#### WORK REQUIRED:
Transcribe all of the data exactly. Images stay out.

#### INFORMATION PROVIDED:

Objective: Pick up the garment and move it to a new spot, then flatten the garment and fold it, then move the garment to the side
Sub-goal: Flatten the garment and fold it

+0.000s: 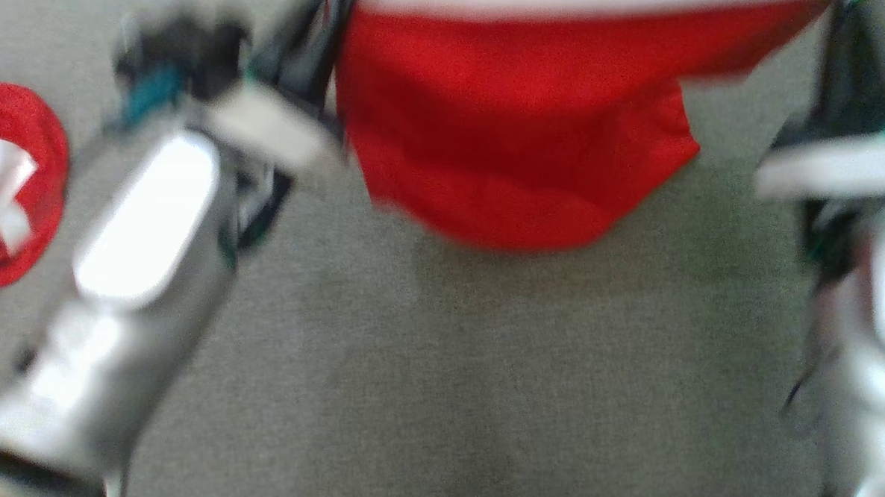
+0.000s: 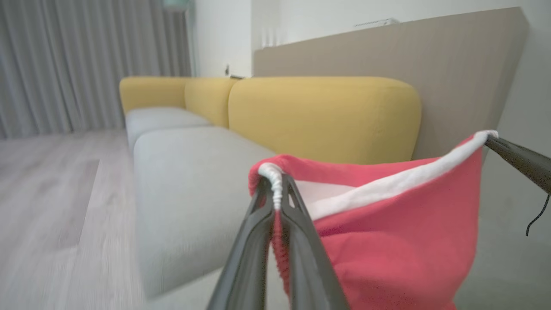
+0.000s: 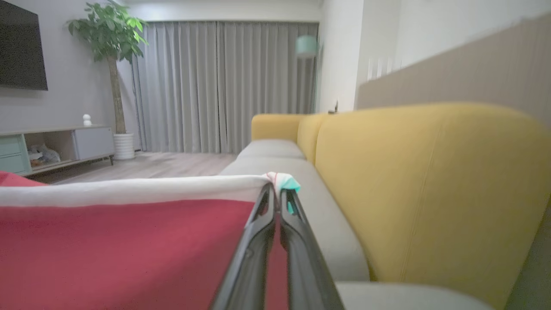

#### EXERCISE ANSWER:
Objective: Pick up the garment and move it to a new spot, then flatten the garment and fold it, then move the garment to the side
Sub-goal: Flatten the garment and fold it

+0.000s: 
+0.000s: 
+0.000s: 

No part of the exercise remains open.